Katia s’exprime péniblement, comme un être harassé au terme d’un long périple et qui en accomplit laborieusement les derniers hectomètres Si, au moins, elle pouvait en prendre conscience : j’ai des scrupules à l’interrompre, alors que je suis moi – même à bout de forces. J’ose demander : « C’est difficile d’oublier, maman ? »

– Oui, ma fille. Très difficile.

– Et Camélia, qu’est-elle devenue ?

–      Nous l’avons perdue de vue.  Quelques années plus tard, j’ai appris qu’elle était sur le point de refaire sa vie.

–      C’est donc possible d’aimer à nouveau ?

–      Non, non, je pense que ça n’est pas possible. Je sais, ce à quoi tu fais allusion.

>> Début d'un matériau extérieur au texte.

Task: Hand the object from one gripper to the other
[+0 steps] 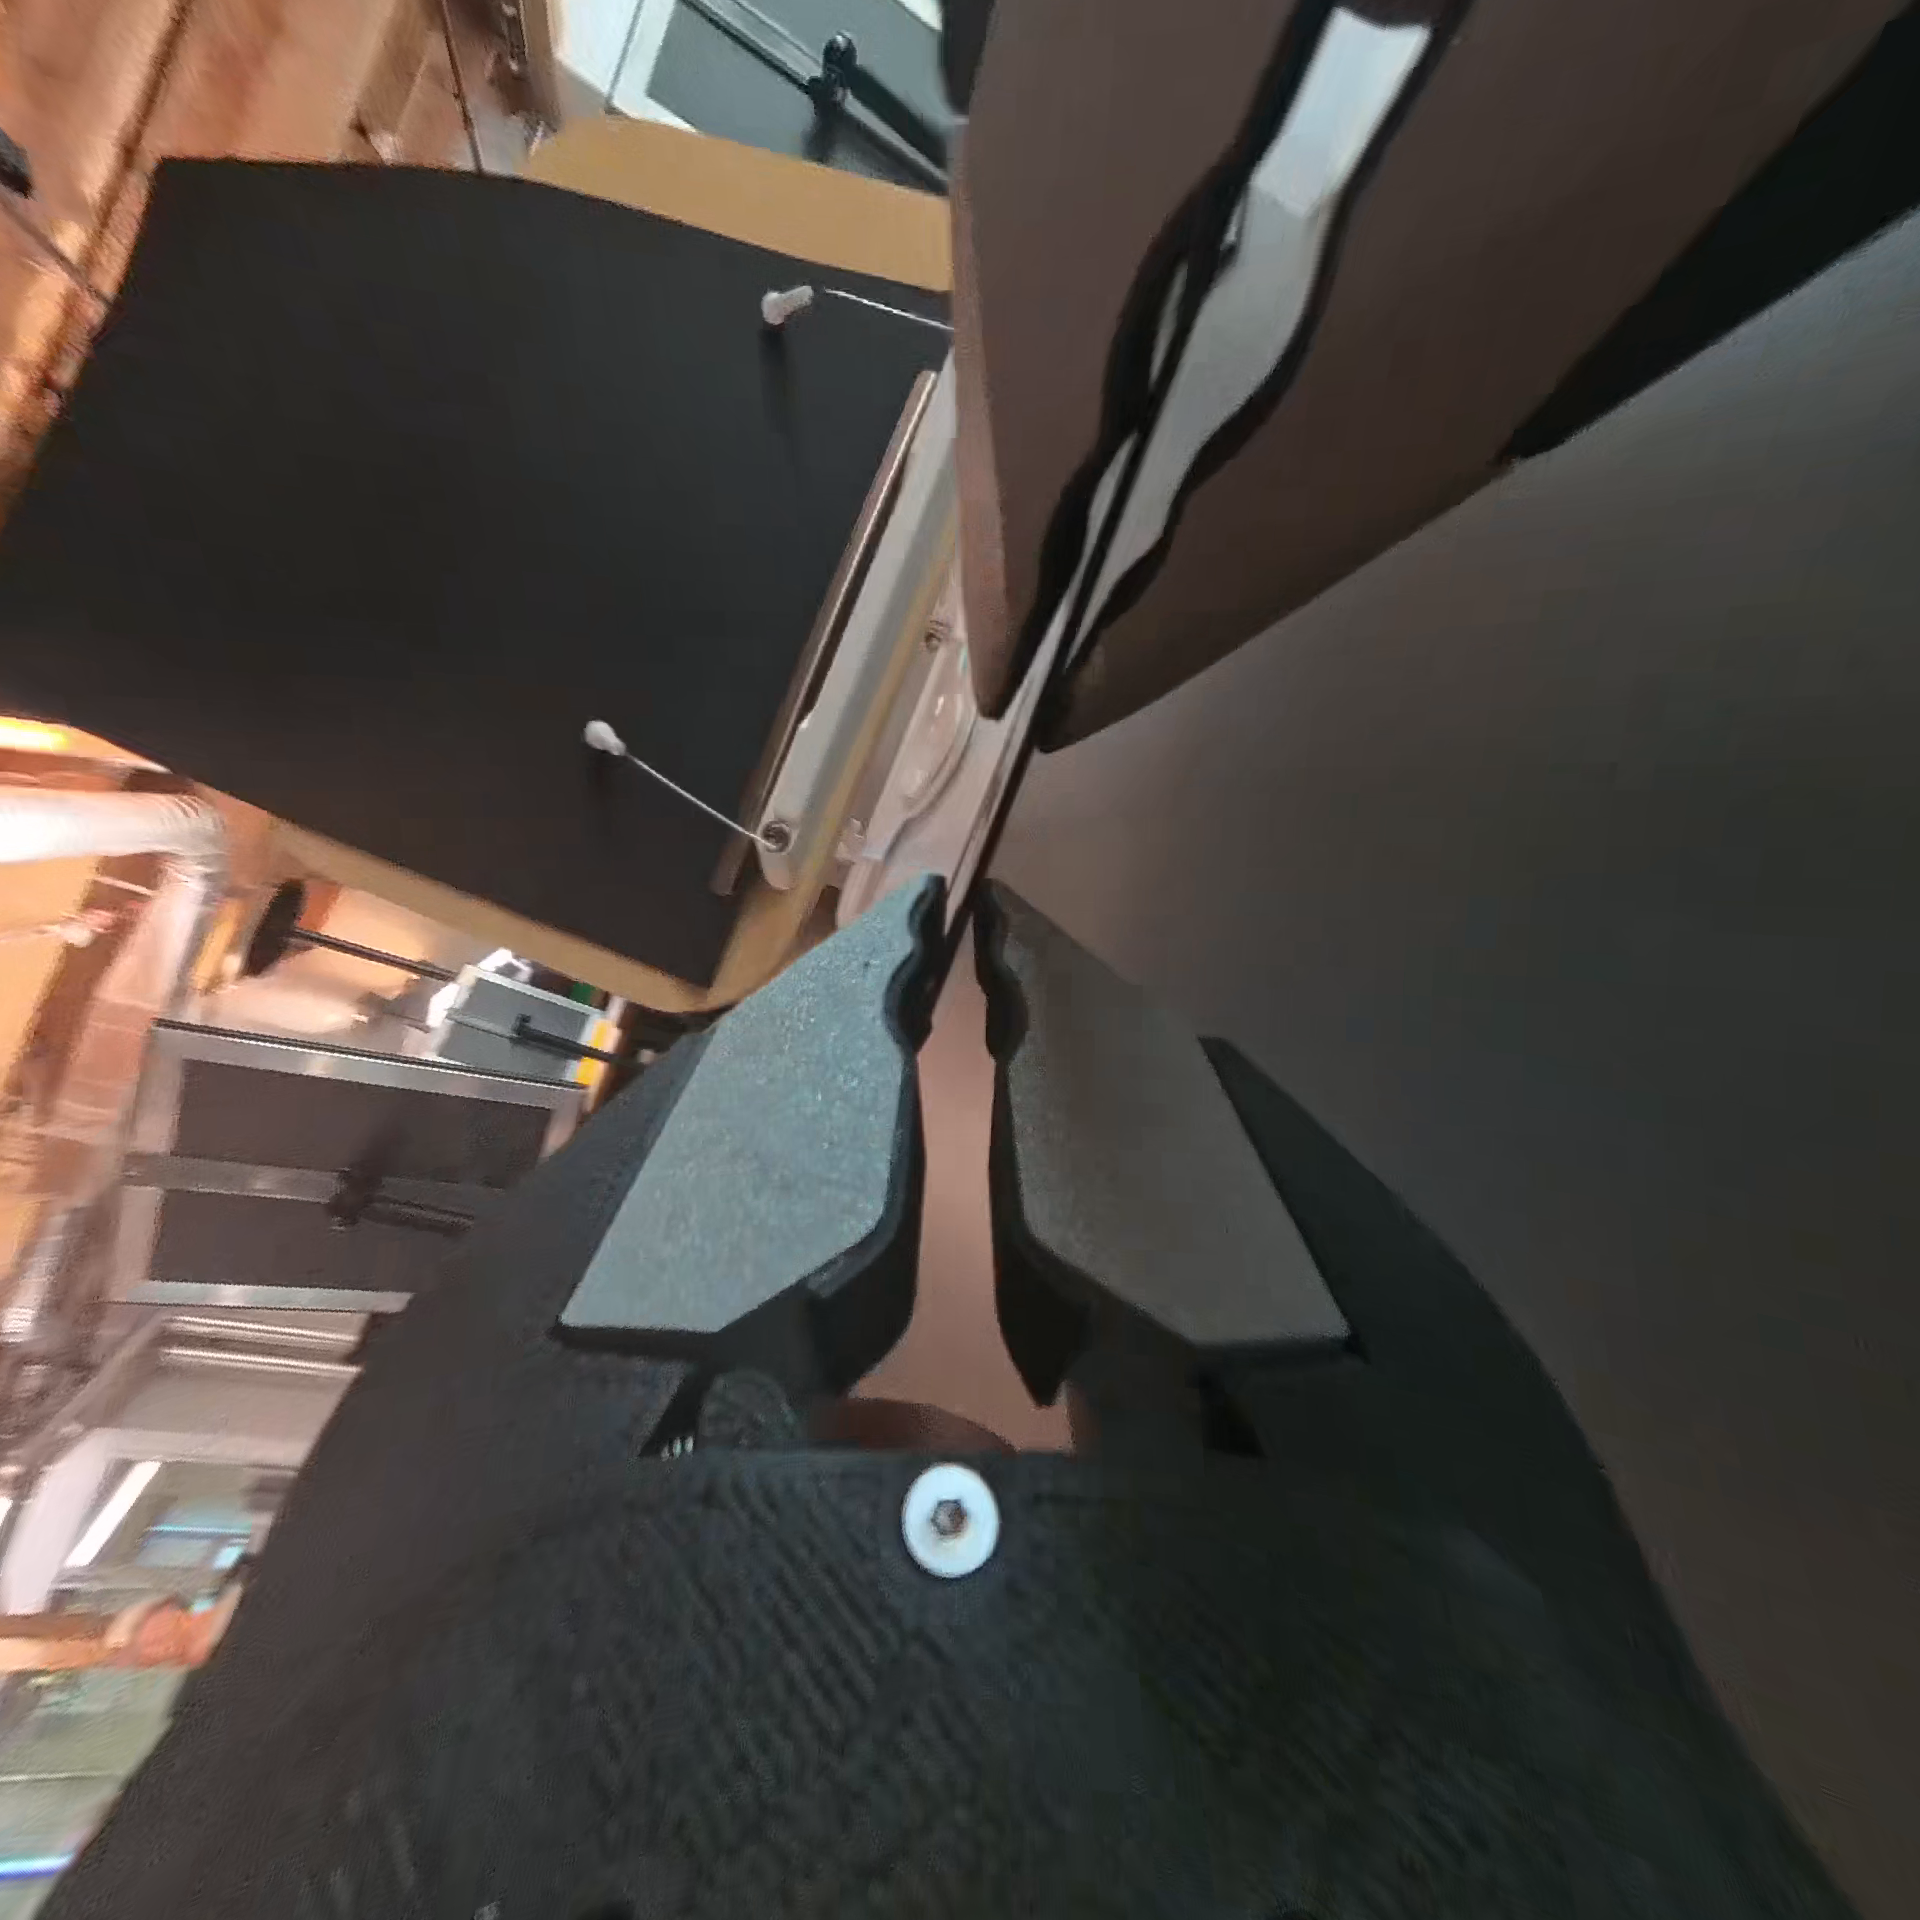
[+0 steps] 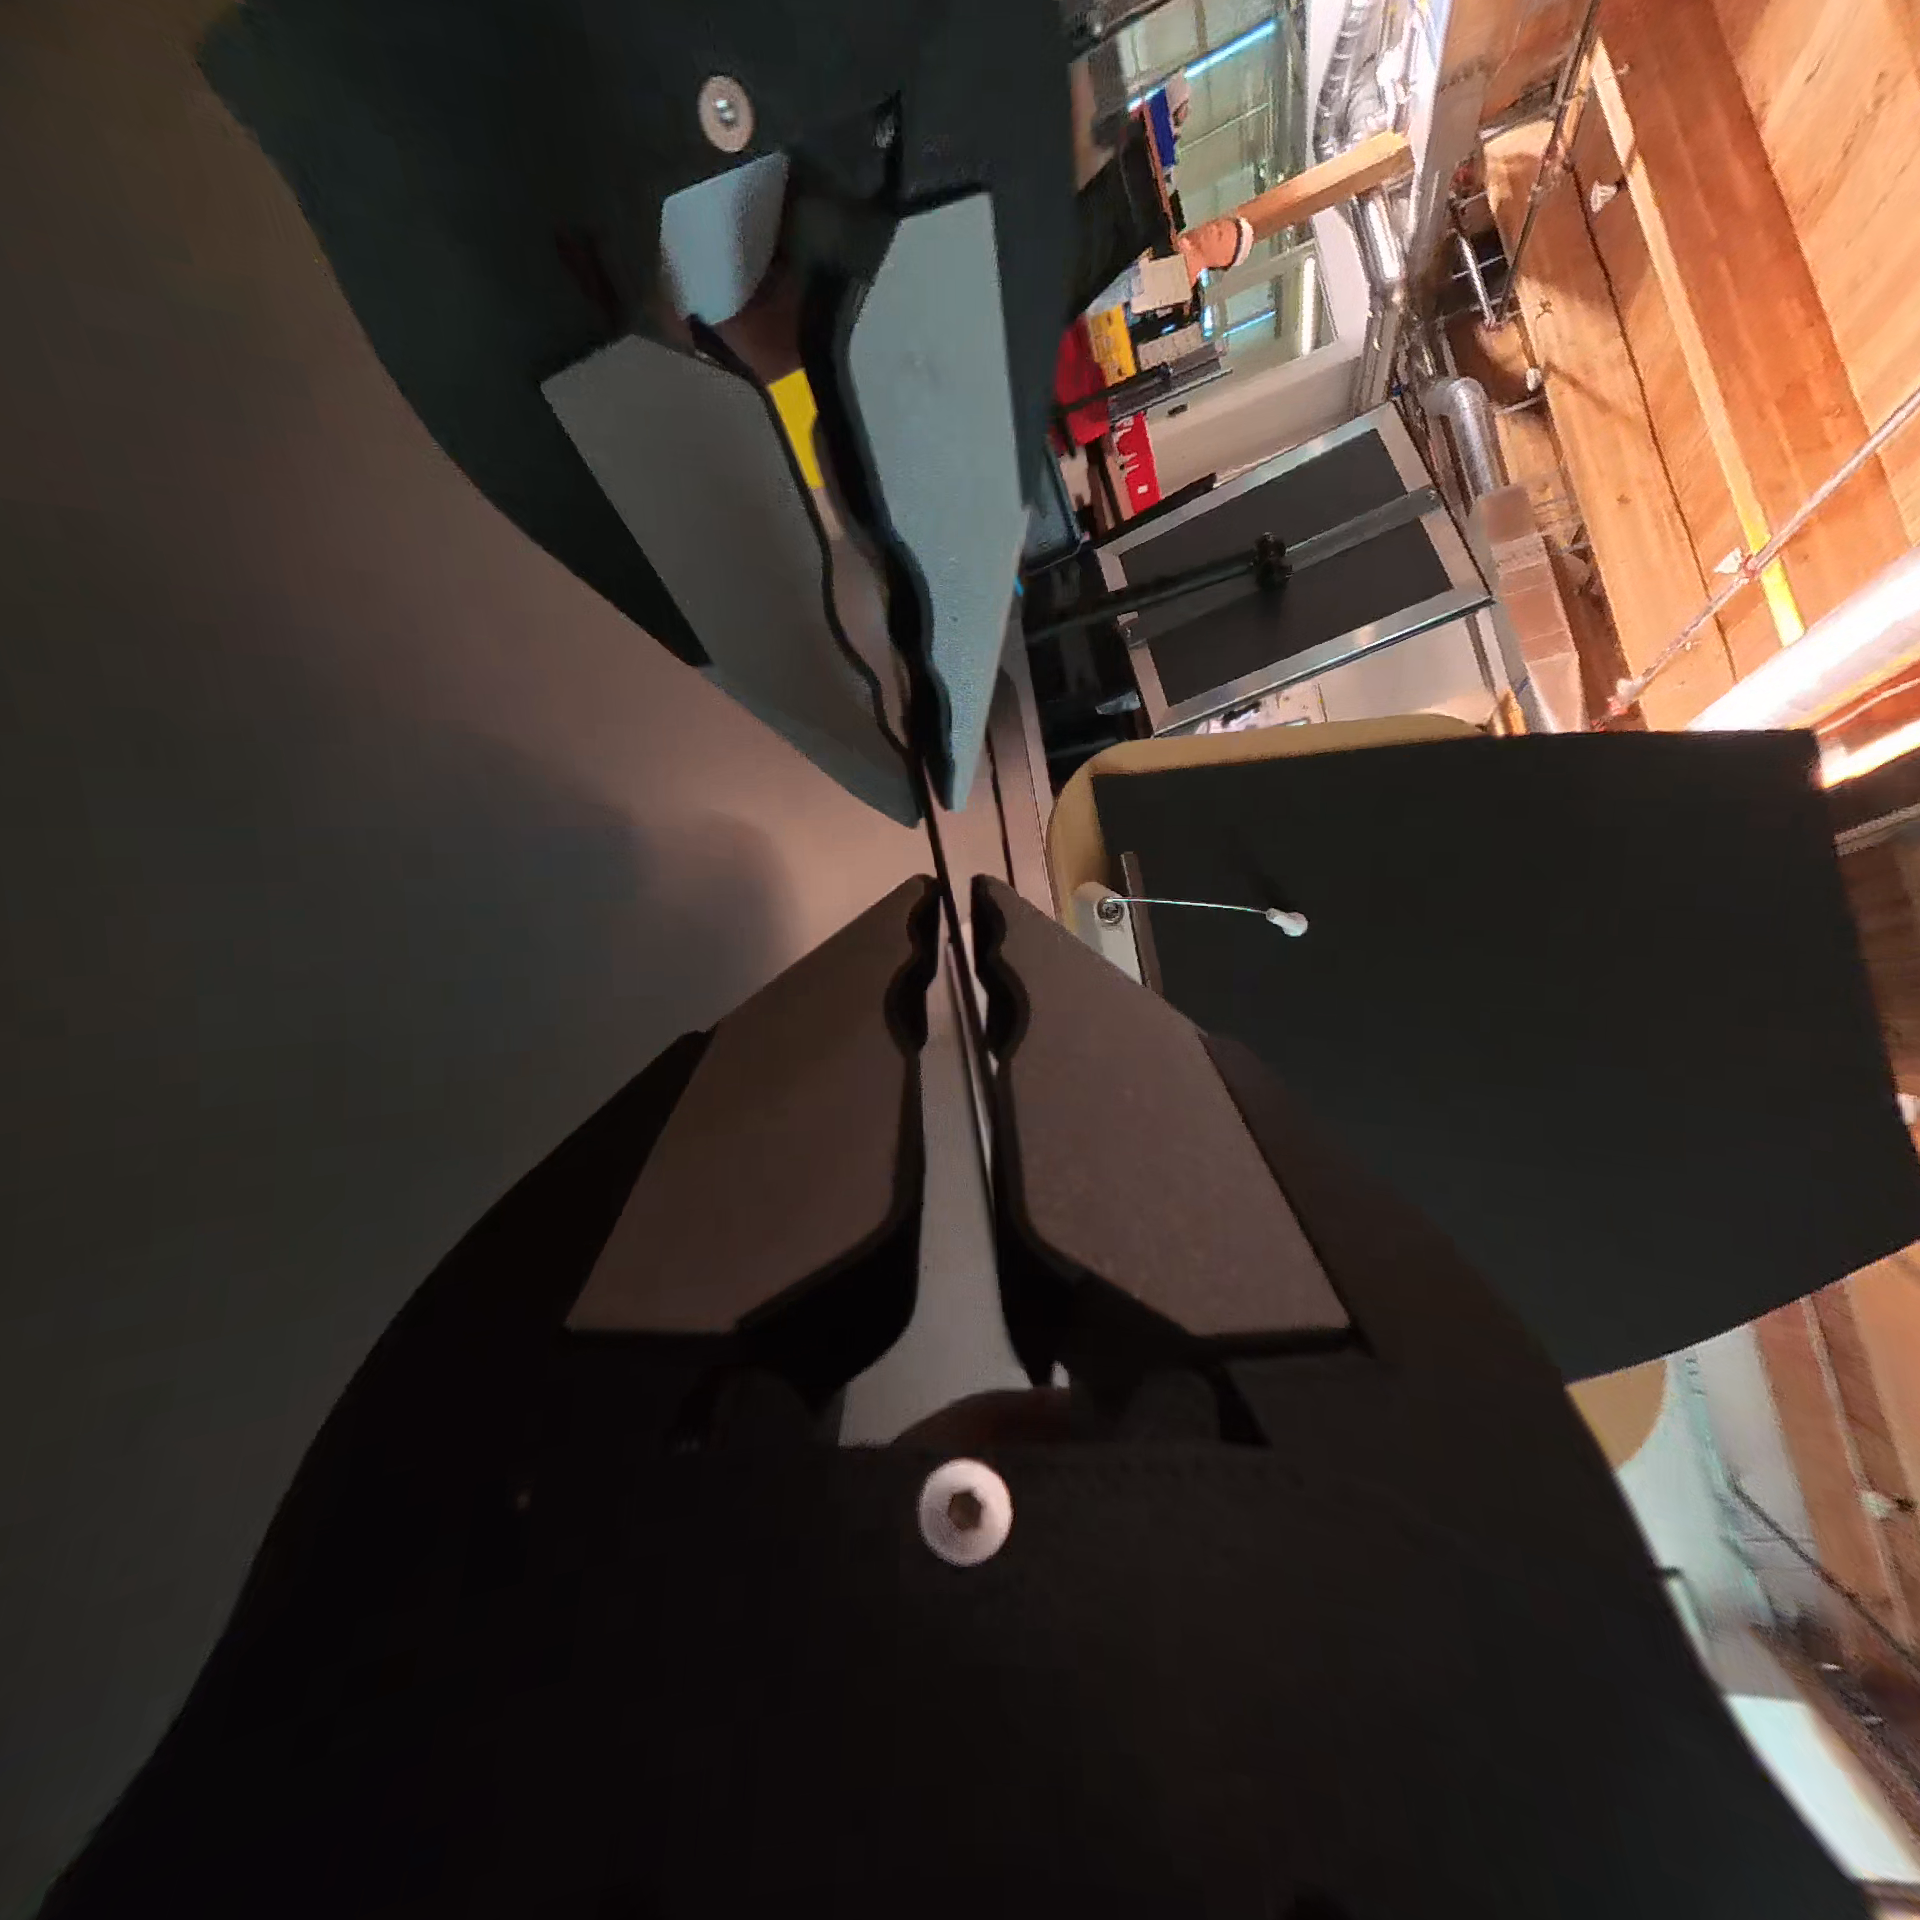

Je t’en supplie, arrêtons – là pour ce soir !

 

« Des larmes roulent sur ses joues, « Pardonne – moi, maman ! Je ne voulais pas ! lui dis-je maladroitement »

–      Ce n’est rien ! Tu es que j’ai de plus cher au monde. Ma petite Tania. Laisse – moi t’endormir comme je le faisais avant.

–      Comment t’y prenais – tu ?

–      Je te berçais doucement en chantant de vieilles berceuses du folklore yougoslave, de celles que ma propre mère fredonnait.

 

Et Katia me chante doucement. Ces harmonies arrivent de loin et m’enveloppent paisiblement.Le sommeil s’insinue en moi, et Je m’éteins.